FIYIN
I woke up before the sun.
The room was still. But something wasn’t.
There was a pressure in my chest, light but insistent, like fingers pressing down—not to crush, but to warn.
I sat up slowly, heart thudding. My skin prickled like I was being watched, even though the room was empty.
I hadn’t dreamed—at least not anything I could remember. But I knew something had visited me. Like smoke curling through a closed window. Unseen, but felt. Whispered.
And underneath it all... the name. Isabelle. I had known it. Before she’d ever said it.
How?
I pulled the covers tighter around my shoulders. Something wasn’t right. That woman’s eyes had been full of fire, not just jealousy. Something else. She’d looked at me like a threat to be handled, not a rival to be ignored.
And I remembered the way her gaze lingered as she left. Not in defeat.
In calculation.
She was planning something.
I didn't know who I was—but something told me I used to be someone who sensed danger. And right now, every part of me was on alert.
Feddie didn’t come up to check on me that morning. I stayed curled in my room, silently watching the light shift through the window. I heard him downstairs—clinking cups, pacing. Twice he started up the stairs, only to stop.
Around ten, he knocked.
I didn’t answer.
“Rose?” he called gently.
Still, I said nothing.
There was a pause. A breath. Then, “I’m making breakfast. I’ll leave a plate on the table if you’re hungry.”
The footsteps faded.
When I finally came down an hour later, the house was quiet again. On the kitchen island was a plate covered in foil. Underneath: eggs, fruit, toast.

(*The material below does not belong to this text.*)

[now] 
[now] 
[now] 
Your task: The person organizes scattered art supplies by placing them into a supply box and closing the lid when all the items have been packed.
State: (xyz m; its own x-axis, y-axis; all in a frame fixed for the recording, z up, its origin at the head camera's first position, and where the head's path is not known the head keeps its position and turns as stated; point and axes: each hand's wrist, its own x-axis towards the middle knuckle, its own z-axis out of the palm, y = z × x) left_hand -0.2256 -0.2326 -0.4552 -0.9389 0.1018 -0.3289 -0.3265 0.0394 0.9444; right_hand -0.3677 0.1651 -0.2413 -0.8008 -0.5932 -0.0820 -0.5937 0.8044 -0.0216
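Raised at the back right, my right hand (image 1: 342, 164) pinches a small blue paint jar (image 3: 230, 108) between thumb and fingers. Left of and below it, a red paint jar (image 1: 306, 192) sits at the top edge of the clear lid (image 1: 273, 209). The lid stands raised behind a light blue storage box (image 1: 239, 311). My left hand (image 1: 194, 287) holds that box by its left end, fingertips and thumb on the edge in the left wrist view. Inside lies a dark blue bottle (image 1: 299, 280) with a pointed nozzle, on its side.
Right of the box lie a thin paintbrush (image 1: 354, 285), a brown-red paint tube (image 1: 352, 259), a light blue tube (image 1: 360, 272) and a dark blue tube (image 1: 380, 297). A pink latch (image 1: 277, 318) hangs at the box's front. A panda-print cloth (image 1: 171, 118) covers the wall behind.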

The smell was warm. Familiar. Comforting in a way I wasn’t used to anymore.
Next to the plate was a note in neat, sharp handwriting.
You don’t have to talk. But you’re safe here. —F
I sat down and ate. Every bite was slow. Careful. But I didn’t stop until the plate was clean.
FEDDIE
She didn’t know I was watching from the hallway.
Not like a creep—just… observing. Making sure she came down. Making sure she ate. Making sure she was still here.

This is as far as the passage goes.